**What the task requires**
Write out the full listing exactly as given, minus the images.

* * * * * * * * *

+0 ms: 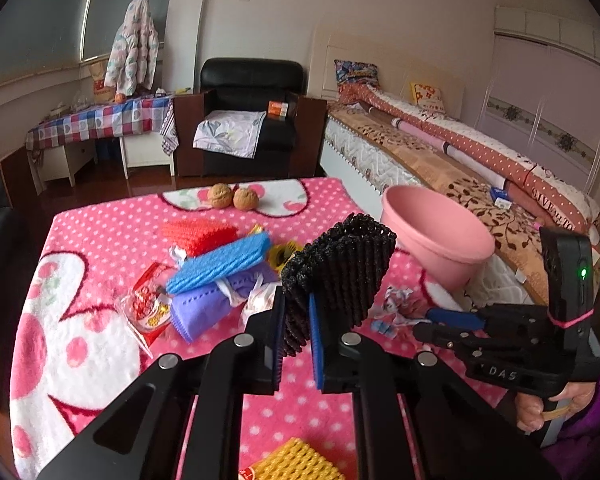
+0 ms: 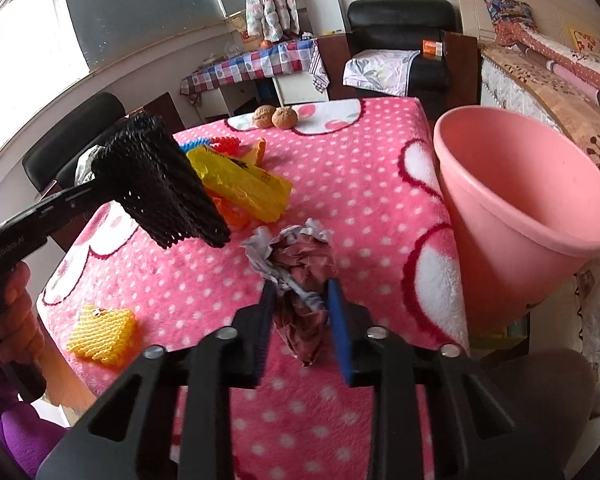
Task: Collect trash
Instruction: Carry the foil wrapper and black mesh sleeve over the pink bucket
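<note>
Trash mostly remains on the counter (image 1: pixel 100 360) at centre frame. Left tongs (image 1: pixel 296 332) clench black foam netting (image 1: pixel 340 268); right tongs (image 2: pixel 302 320) clench crumpled paper (image 2: pixel 300 264). Pink bin (image 2: pixel 512 208) at right looks empty.

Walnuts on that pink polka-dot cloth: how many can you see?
2. The left walnut and the right walnut sit side by side, touching, at the far edge of the pink cloth, beyond the pile of wrappers. More could be hidden under it.
</note>
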A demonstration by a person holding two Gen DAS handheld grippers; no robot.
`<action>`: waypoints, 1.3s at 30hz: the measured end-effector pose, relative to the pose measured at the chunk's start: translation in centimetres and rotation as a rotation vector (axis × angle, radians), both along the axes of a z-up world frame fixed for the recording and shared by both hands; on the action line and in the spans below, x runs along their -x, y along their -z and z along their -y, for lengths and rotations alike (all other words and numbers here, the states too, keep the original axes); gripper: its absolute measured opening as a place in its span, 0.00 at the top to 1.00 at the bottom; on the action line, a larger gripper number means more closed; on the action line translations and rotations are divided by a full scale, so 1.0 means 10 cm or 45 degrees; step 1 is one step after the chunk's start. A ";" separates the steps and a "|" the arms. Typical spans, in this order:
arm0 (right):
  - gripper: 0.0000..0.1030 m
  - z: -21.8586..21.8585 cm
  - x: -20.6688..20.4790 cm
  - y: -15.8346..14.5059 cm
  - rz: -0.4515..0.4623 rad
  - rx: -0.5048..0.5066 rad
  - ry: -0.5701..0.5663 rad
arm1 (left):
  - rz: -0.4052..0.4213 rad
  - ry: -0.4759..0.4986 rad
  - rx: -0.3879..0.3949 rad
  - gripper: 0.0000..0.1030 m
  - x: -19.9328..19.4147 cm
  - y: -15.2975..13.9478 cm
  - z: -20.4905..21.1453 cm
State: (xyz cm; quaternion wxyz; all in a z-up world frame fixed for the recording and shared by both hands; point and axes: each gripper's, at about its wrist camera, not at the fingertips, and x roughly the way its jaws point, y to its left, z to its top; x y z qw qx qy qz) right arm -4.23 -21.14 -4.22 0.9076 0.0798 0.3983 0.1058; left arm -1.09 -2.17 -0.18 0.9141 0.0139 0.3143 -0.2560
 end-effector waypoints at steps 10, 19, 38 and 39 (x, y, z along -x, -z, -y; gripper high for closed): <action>0.77 0.23 0.05 -0.20 0.116 -0.050 0.074 | 0.065 0.020 0.036 0.90 -0.02 -0.28 0.21; 0.77 0.79 0.06 -0.53 0.273 -0.045 0.294 | 0.112 0.096 0.085 0.90 -0.20 -0.54 0.70; 0.77 1.77 -0.10 -0.31 0.226 -0.090 0.586 | 0.000 0.206 0.028 0.90 -0.67 -0.29 2.20; 0.77 1.79 -0.10 -0.29 0.224 -0.090 0.588 | -0.004 0.207 0.018 0.90 -0.68 -0.26 2.24</action>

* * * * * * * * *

**Response area**
+0 ms: 
+0 ms: 
Task: Collect trash
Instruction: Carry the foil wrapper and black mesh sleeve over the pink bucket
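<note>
Trash mostly remains on the counter (image 1: pixel 100 360) at centre frame. Left tongs (image 1: pixel 296 332) clench black foam netting (image 1: pixel 340 268); right tongs (image 2: pixel 302 320) clench crumpled paper (image 2: pixel 300 264). Pink bin (image 2: pixel 512 208) at right looks empty.

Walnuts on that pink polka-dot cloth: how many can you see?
2. The left walnut and the right walnut sit side by side, touching, at the far edge of the pink cloth, beyond the pile of wrappers. More could be hidden under it.
</note>
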A demonstration by a person holding two Gen DAS handheld grippers; no robot.
`<action>`: waypoints, 1.3s at 30hz: the measured end-effector pose, relative to the pose measured at the chunk's start: translation in centimetres and rotation as a rotation vector (axis × angle, radians), both along the axes of a z-up world frame fixed for the recording and shared by both hands; on the action line and in the spans below, x runs along their -x, y along their -z and z along their -y, for lengths and rotations alike (all other words and numbers here, the states too, keep the original axes); gripper: its absolute measured opening as a place in its span, 0.00 at the top to 1.00 at the bottom; on the action line, a larger gripper number means more closed; on the action line translations and rotations are divided by a full scale, so 1.0 means 10 cm or 45 degrees; step 1 is one step after the chunk's start. A ";" separates the steps and a "|" the arms. Typical spans, in this order:
arm0 (right):
  - gripper: 0.0000..0.1030 m
  - z: -21.8586..21.8585 cm
  - x: -20.6688..20.4790 cm
  - y: -15.8346..14.5059 cm
  - rz: -0.4515..0.4623 rad
  - rx: -0.5048..0.5066 rad
  - ry: -0.5701..0.5663 rad
arm1 (left):
  - rz: -0.4052..0.4213 rad
  - ry: -0.4759..0.4986 rad
  - rx: -0.3879..0.3949 rad
  - gripper: 0.0000..0.1030 m
  - x: -19.9328..19.4147 cm
  - y: -15.2975..13.9478 cm
  - z: -20.4905..21.1453 cm
State: (xyz cm; quaternion wxyz; all in a z-up world frame fixed for the recording and shared by both hands; point and axes: each gripper's, at about its wrist camera, not at the fingertips, and x roughly the way its jaws point, y to its left, z to its top; x y z qw qx qy qz) right arm -4.23 -21.14 -4.22 0.9076 0.0798 0.3983 0.1058; left arm -1.09 -2.17 -0.18 0.9141 0.0139 0.3143 -0.2560
 end-effector waypoints at steps 10, 19, 38 and 39 (x, y, z along -x, -z, -y; gripper high for closed): <action>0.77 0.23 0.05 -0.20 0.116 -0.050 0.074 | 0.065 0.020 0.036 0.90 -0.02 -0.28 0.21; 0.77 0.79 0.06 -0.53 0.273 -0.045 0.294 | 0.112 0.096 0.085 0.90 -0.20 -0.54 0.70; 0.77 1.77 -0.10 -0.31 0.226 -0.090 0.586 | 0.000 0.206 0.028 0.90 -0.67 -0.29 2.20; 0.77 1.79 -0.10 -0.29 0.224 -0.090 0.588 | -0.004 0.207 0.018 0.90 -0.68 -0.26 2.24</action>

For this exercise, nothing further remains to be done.